Resistência tropicalista

Ás vésperas de completar 76 anos, com seu novo disco Tropicália Lixo Lógico, Tom Zé acaba de jogar mais lenha na fogueira do Tropicalismo,  o movimento capitulado em 1968, com direito a enterro simbólico, no programa de TV Divino, Maravilhoso, por seus próprios mentores intelectuais, os conterrâneos baianos Gilberto Gil e Caetano Veloso.

Nutrido dos ingredientes antropofágicos de sempre, o novo álbum de Tom Zé carrega o enorme vulto estético, muitas vezes incompreendido, do Tropicalismo. Produzido por Daniel Maia e lançado com o apoio do Projeto Natura Musical, traz 16 novas canções. Registra também o encontro do artista com nomes da nova geração da música brasileira, como a cantora Mallu Magalhães, o cantor Rodrigo Amarante (que divide guitarras e vocais do Los Hermanos com o marido de Mallu, Marcelo Camelo), e o rapper Emicida, presente nas instigantes faixas que abrem e encerram o disco, Apocalipsom A (O Fim no Palco do Começo) e Apocalipsom B (O Começo no Palco do Fim).

A ideia de fechar Tropicália Lixo Lógico com um tema que dialoga com o início da obra repete expediente comum a álbuns conceituais inaugurado em Sgt. Peppers Lonely Hearts Club Band, a magistral obra dos Beatles de 1967. Longe de ser também uma obra-prima – o que não é demérito para alguém que detém uma discografia de altíssimo nível como Tom Zé –, o CD reitera a impressão, evidenciada em shows e em sua produção recente, de que o baiano ainda tem muito a dizer. Não bastasse o frescor das novas composições, ele ainda impregnou o encarte da obra com elementos gráficos, criados por Rodrigo Villas Boâs, que elucidam lúdicas teorias defendidas por ele, como a da “Creche Tropical”, que traz no “Berçário dos Analfatóteles” os parceiros Caetano Veloso, Torquato Neto, Glauber Rocha, Rogério Duarte, Capinam, Gal Costa e o próprio Tom.

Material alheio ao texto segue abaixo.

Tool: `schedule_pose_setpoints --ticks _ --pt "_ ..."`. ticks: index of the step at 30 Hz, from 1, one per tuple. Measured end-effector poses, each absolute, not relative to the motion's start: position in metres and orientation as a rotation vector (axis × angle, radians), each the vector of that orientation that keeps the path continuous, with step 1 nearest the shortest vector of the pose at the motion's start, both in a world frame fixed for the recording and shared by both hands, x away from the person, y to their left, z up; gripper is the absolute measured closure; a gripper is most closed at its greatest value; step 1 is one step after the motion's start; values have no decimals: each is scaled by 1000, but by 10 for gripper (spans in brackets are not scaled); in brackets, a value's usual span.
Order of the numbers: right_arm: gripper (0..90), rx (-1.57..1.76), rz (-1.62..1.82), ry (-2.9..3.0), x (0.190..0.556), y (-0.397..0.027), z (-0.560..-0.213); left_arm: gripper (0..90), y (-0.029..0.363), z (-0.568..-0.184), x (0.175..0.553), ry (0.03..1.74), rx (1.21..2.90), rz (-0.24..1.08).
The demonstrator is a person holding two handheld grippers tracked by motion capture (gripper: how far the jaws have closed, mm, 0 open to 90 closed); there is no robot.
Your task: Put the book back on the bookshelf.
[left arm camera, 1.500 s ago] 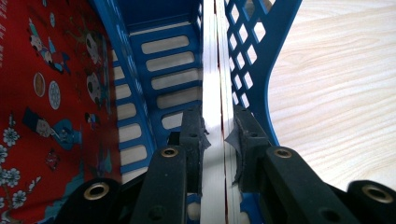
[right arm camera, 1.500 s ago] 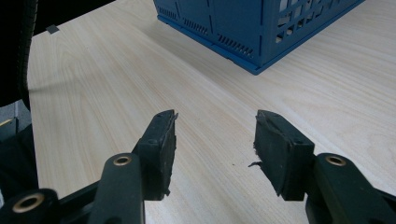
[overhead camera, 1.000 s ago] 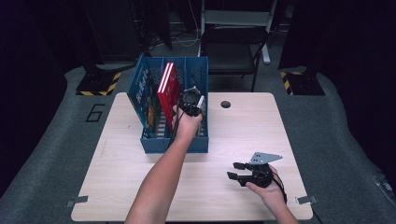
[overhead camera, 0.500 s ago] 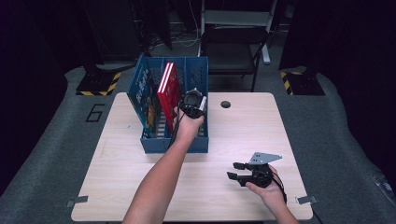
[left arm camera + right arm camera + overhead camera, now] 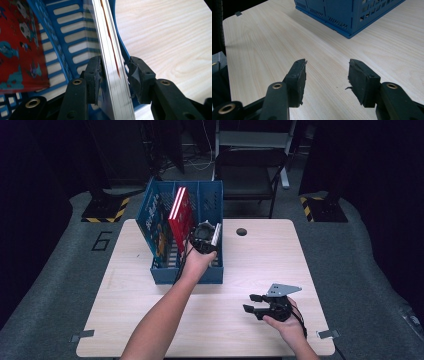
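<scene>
Seen from above, a pale wooden worktop (image 5: 150,315) carries a blue slotted file rack (image 5: 172,270) toward its far left. A red book (image 5: 181,217) stands tilted in the rack's middle compartment, and another book with a blue patterned cover (image 5: 155,227) leans in the left one. The left gripper (image 5: 206,236) sits over the rack's right compartment, just beside the red book. The right gripper (image 5: 254,303) rests low near the worktop's front right, well apart from the rack.

From the left gripper, a thin book (image 5: 111,75) stands edge-on between the two black fingers (image 5: 93,75) inside the blue rack. The fingers have just been opening; a gap shows on the right side, so the grip is released.

From the right gripper, its fingers (image 5: 298,80) stand apart with nothing between them, above bare worktop, the rack's corner (image 5: 348,30) ahead.
</scene>
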State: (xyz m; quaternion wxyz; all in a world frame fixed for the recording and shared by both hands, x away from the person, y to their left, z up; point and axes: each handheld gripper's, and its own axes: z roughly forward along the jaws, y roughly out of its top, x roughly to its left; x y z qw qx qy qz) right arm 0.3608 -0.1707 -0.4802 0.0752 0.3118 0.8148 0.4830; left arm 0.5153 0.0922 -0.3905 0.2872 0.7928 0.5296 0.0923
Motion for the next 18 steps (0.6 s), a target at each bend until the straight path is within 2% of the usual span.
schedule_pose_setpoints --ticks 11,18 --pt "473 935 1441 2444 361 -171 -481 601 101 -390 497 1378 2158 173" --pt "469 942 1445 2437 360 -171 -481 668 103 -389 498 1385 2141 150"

Se a parceria com o rapper Emicida enfatiza a epopeia tropicalista narrada por Tom Zé em Apocalipsom A, o encontro da voz sarcástica do baiano com a diminuta emissão vocal de Mallu, em O Motobói e Maria Clara e Tropicalea Jacta Est, valoriza aspectos melódicos, muitas vezes imperceptíveis na obra de Tom. ­Citações e o uso da metalinguagem também impregnam o álbum. Tropicalea Jacta Est alude à harmonia de Parque Industrial, a clássica canção do álbum Tropicalia ou Panis Et Circencis (também lançada no disco de estreia de Tom, Liquidação Total, de 1968). Cantada em inglês e composta em parceria com Henrique Marcusso, NYC Subway Poetry Department, registra a canja vocal de Rodrigo Amarante.

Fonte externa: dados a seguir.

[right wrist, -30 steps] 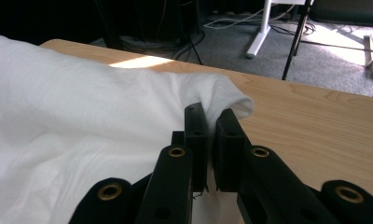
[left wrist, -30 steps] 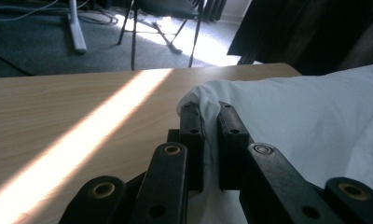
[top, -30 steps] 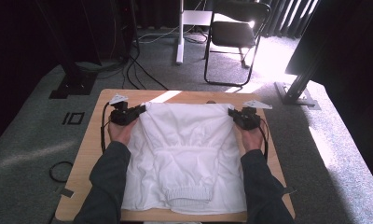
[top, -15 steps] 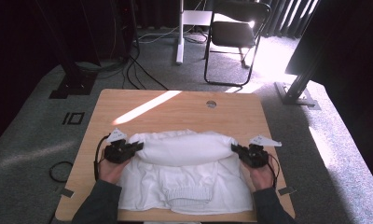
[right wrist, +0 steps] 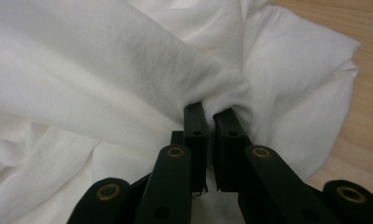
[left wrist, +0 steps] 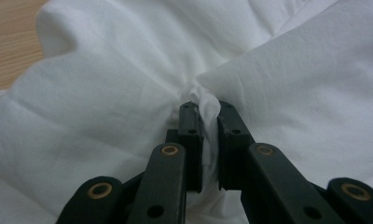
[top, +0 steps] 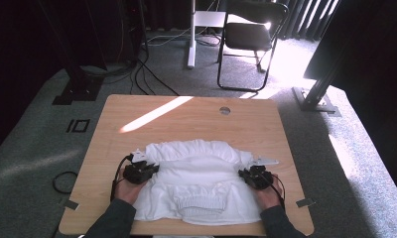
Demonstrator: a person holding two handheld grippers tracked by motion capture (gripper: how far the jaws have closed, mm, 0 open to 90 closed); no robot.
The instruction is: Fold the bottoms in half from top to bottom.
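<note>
Below centre of the high view, a white garment (top: 194,181) lay bunched on the wooden table (top: 186,119), occupying the lower middle of the tabletop, its ribbed hem toward the bottom edge of the frame. Folded-over cloth formed a thick roll across the garment's upper part.

Left gripper (top: 139,171) sat at the garment's left edge, lower left of centre, with the person's left hand (top: 128,189) behind it. In the left gripper view, its jaws were pressed nearly together on a small tuft of white fabric pinched between the pads (left wrist: 190,135); cloth fanned out from the pinch toward the top of the frame, and a strip of bare wood showed at the upper left.

Right gripper (top: 256,177) sat at the garment's right edge, lower right of centre, with the right hand (top: 267,196) behind it. In the right gripper view, its jaws were likewise closed tight on a gathered fold of the fabric (right wrist: 128,70), with wood visible at the upper right and along the right edge.

A streak of sunlight (top: 154,114) crossed the table's upper left part. A black folding chair (top: 248,42) stood beyond the table, top centre of the high view, with cables (top: 147,74) on the grey carpet at upper left.
</note>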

Repetindo feito de 2009, quando foi fotografado (nu) com seu violão encobrindo a genitália, para a capa da nossa edição de setembro daquele ano, Tom recentemente se deixou registrar, novamente pelado, na capa de outra publicação. Na última página do encarte de Tropicália Lixo Lógico, ele mensurou a expectativa de trabalhar com os novos parceiros: “A iminência de encontrá-los provocou a febre que compôs a parte romântica”. Só ou acompanhado, nu ou vestido, incorporando ou despindo a Tropicália, como em seu novo disco, é fato: o romantismo continua sendo um valor essencial para a vitalidade de Tom Zé. Combustível de seu grande talento.